Who Will Be King of the Moderates?

With this year’s crowded Democratic field, a lot of punditry has focused on the concept of ideological lanes. The idea is that candidates are mostly fighting over the voters whose position on the political spectrum is close to their own. Generally, observers break the field into two lanes: The far-left lane occupied by Sanders and (arguably) Warren, and the center-left lane occupied by pretty much everyone else. Everyone generally agrees that there are more voters in the center-left lane, but they also have more candidates splitting their votes.

Is this a good model? It’s certainly accurate for some voters, but hardened politicos tend to underestimate the power of non-ideological forces to sway voters. Sanders, for instance, has attracted plenty of supporters who don’t see themselves as socialists with his righteous anger. And what about unconventional candidates like Yang and Gabbard, who’ve built small but passionate contingents largely on single-issue platforms?

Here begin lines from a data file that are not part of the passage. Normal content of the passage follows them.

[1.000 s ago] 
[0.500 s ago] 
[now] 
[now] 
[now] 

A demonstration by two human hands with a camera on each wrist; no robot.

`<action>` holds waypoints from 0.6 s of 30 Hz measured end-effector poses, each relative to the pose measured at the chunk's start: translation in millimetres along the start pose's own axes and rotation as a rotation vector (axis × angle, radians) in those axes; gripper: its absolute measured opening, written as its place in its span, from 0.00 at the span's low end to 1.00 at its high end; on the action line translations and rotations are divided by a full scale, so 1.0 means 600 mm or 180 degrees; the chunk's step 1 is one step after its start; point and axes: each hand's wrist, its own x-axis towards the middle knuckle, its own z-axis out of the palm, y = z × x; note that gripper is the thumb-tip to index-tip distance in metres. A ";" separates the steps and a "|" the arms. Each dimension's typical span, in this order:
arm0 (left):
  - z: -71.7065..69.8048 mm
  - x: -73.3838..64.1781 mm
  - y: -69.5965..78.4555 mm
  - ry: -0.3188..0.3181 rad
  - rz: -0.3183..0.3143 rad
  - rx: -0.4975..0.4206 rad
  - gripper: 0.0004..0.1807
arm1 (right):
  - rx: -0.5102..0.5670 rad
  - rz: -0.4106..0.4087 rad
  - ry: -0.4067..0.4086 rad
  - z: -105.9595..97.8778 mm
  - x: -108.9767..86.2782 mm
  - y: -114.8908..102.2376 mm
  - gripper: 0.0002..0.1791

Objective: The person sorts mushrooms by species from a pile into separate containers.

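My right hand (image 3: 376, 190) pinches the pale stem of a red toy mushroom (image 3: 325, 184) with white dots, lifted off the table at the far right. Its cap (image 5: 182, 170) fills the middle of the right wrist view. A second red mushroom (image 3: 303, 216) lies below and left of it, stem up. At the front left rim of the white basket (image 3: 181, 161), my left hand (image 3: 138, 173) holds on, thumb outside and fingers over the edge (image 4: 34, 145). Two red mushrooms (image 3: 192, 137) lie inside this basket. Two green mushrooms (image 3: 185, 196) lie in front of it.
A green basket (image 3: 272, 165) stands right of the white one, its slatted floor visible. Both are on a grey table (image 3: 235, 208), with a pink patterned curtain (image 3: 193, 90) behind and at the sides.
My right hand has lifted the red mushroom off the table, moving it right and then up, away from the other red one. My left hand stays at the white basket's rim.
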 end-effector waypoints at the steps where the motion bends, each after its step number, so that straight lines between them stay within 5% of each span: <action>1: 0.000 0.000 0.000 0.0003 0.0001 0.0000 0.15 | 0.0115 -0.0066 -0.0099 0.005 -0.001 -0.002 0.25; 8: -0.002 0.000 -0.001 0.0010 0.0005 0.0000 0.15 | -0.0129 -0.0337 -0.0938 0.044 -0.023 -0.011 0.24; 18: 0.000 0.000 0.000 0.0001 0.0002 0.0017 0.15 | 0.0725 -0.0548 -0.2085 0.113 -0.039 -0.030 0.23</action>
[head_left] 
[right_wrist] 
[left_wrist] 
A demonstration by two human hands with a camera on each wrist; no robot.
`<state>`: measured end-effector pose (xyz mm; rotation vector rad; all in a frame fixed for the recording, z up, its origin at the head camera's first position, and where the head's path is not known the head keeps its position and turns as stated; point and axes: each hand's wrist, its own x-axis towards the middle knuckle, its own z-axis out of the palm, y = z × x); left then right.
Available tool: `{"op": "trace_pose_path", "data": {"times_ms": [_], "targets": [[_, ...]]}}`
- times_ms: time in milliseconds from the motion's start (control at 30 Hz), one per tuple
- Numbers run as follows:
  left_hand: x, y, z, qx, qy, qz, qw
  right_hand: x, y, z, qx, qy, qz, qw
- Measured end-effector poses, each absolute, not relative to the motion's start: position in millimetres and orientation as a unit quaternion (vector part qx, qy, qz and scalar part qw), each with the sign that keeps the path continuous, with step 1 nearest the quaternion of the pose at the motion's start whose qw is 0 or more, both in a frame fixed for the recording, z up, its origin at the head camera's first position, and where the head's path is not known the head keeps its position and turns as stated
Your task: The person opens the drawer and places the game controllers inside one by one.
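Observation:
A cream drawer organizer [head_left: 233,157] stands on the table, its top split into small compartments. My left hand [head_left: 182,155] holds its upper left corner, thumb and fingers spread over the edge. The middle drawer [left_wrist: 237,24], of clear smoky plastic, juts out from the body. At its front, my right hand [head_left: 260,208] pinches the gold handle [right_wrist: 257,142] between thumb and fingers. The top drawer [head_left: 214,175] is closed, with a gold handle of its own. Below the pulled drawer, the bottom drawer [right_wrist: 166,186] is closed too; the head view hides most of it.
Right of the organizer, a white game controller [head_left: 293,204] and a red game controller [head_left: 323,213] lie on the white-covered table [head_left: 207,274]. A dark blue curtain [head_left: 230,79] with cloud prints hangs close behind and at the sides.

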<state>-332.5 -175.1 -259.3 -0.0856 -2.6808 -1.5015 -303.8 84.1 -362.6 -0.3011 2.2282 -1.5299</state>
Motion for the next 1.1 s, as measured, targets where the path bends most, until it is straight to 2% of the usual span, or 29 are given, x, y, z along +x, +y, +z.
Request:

Still, ideology is a powerful force. So let’s take as given the conventional wisdom of the lane model: Sooner or later, this primary will come down to a one-on-one contest between a far-left candidate and a center-left candidate. Last week, I wrote that I expected that contest to be between Joe Biden and Bernie Sanders. Through all the ups and downs of this long campaign, Biden and Sanders have consistently been on top in nationwide polling, so that felt like a safe bet.

Then Iowa happened.

As I’m writing this, we only have preliminary results out of Iowa, but those results show Sanders and Buttigieg coming out on top. How do I feel about this? Surprised. Excited. And also nervous. Before Iowa, I’d just about resigned myself to settling for Biden, a boring but reliable choice. Now it feels like Mayor Pete has a real chance. The surprise out of Iowa isn’t just that Buttigieg did so well, but that the other center-left candidates did so poorly. It’s too early to count Biden out, but if New Hampshire and Nevada go the same way for him, Pete Buttigieg will be crowned King of the Moderates, champion of all center-left voters in the remaining primaries.

Or will he? Maybe we don’t get one candidate per lane. Maybe Biden takes his drubbings stoically and refuses to drop out. Maybe Warren, too. Or Bloomberg! In a 3-or-more-way race, it becomes likely that no candidate gets a majority, and we have a no-holds-barred brokered convention. That’s a nightmare scenario for the Democrats. The longer the contest, the more the candidates snipe at each other, the more appealing the incumbent looks to swing voters.

From the start of the campaign, I’ve believed that Mayor Pete had the potential to be a unifying candidate. For the sake of everyone who wants Donald J. Trump out of the White House, I hope I’m right.


This is Part 9 of an ongoing series making the case for Pete Buttigieg in the 2020 Democratic presidential primaries.